NB-UVB 311 nm vs PUVA in Vitiligo: Randomized Comparative Study (24 Weeks)

  • Primary endpoint: Mean % change in F-VASI at week 24 better with NB-UVB vs PUVA (−48.6% vs −39.2%; Δ −9.4 pp; p=0.031).
  • Face/neck response (≥50% repigmentation): 62% NB-UVB vs 46% PUVA.
  • Adverse events: less nausea and phototoxicity with NB-UVB; comparable erythema.

Abstract

Objective: Compare NB-UVB 311 nm and PUVA in non-segmental vitiligo over 24 weeks.

Design: Randomized, parallel-group, open-label with blinded assessors; multicenter (3 sites).

Participants: N=118 adults (NB-UVB n=59; PUVA n=59); disease duration median 4.2 years.
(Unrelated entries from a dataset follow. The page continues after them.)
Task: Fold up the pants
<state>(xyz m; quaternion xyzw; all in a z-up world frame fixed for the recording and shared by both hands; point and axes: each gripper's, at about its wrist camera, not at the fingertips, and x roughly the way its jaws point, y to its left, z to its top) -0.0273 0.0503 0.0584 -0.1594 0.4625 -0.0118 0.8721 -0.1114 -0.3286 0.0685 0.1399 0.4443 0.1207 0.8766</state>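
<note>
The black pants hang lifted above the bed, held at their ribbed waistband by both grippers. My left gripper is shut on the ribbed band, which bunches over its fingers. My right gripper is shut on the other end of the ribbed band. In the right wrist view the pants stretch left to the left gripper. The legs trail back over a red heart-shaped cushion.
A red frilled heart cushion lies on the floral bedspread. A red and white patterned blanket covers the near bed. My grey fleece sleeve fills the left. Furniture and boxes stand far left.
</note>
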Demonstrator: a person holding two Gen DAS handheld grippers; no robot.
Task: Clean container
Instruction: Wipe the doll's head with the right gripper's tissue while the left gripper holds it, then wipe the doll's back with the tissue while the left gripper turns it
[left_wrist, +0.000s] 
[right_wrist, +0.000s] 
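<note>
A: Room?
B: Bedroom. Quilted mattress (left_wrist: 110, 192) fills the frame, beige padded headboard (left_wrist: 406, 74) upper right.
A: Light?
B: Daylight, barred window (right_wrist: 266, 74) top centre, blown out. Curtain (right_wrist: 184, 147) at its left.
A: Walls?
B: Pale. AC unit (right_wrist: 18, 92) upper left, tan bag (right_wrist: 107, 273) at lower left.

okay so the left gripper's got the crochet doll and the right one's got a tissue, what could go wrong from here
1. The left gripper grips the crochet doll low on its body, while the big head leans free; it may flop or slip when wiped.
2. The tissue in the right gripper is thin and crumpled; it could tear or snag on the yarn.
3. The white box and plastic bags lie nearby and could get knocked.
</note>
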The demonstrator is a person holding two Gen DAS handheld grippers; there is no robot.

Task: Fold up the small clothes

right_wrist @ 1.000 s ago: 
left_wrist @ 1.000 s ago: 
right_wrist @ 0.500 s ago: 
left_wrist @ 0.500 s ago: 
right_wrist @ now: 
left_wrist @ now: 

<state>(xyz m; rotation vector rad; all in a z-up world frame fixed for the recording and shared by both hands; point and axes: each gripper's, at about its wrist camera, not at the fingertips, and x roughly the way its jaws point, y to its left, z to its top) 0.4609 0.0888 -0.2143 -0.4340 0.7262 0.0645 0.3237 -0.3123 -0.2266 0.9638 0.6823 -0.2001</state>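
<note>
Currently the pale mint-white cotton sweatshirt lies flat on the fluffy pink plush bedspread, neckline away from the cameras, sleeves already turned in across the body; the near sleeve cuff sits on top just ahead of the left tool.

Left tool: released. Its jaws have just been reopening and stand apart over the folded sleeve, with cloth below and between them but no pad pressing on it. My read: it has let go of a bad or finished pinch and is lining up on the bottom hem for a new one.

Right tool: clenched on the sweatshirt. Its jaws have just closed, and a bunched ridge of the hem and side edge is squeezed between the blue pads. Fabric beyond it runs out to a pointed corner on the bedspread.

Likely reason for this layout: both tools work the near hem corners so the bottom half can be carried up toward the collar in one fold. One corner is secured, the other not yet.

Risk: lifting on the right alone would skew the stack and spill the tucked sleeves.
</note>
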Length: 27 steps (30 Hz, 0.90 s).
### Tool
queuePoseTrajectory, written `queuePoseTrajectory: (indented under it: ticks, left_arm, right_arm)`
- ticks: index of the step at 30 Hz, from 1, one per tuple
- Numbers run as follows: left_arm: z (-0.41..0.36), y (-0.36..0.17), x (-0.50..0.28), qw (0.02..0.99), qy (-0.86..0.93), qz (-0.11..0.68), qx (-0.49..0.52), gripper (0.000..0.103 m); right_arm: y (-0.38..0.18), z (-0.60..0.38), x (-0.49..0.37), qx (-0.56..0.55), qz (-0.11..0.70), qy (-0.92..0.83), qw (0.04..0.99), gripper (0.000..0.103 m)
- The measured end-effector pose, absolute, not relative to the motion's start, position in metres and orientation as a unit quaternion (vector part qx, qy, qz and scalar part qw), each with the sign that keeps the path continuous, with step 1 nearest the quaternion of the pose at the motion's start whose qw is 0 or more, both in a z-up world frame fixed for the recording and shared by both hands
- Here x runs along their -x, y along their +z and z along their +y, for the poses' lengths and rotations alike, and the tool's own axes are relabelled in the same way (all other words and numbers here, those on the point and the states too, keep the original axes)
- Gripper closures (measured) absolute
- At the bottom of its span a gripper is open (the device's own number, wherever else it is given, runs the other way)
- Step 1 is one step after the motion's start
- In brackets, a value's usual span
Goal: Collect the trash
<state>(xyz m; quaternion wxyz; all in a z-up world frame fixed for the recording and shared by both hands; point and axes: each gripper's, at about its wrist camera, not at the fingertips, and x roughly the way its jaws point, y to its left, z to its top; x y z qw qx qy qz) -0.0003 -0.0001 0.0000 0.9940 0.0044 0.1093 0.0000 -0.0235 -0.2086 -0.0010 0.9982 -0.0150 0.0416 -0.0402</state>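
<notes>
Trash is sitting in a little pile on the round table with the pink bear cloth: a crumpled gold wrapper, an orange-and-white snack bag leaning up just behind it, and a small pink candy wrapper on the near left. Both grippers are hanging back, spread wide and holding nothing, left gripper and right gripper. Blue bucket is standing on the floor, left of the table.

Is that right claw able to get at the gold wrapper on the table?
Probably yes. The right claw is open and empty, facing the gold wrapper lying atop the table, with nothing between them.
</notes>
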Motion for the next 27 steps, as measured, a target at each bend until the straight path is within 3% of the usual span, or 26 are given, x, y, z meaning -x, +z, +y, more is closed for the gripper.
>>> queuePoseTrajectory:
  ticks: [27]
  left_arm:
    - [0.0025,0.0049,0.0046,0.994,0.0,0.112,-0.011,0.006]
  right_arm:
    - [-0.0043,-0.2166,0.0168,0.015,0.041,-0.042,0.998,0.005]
Primary endpoint: % change in Facial VASI (F-VASI) at week 24.

Methods

  • Inclusion: Non-segmental vitiligo, F-VASI ≥1.0, stable or active.
  • Treatment: NB-UVB 3×/week (dose-escalation per erythema); PUVA 2×/week (8-MOP 0.6 mg/kg).
  • Assessments: F-VASI, T-VASI, PGA, photo-documentation (week 0, 8, 16, 24).
  • Stats: MMRM; missing data via multiple imputation; alpha=0.05 (two-sided).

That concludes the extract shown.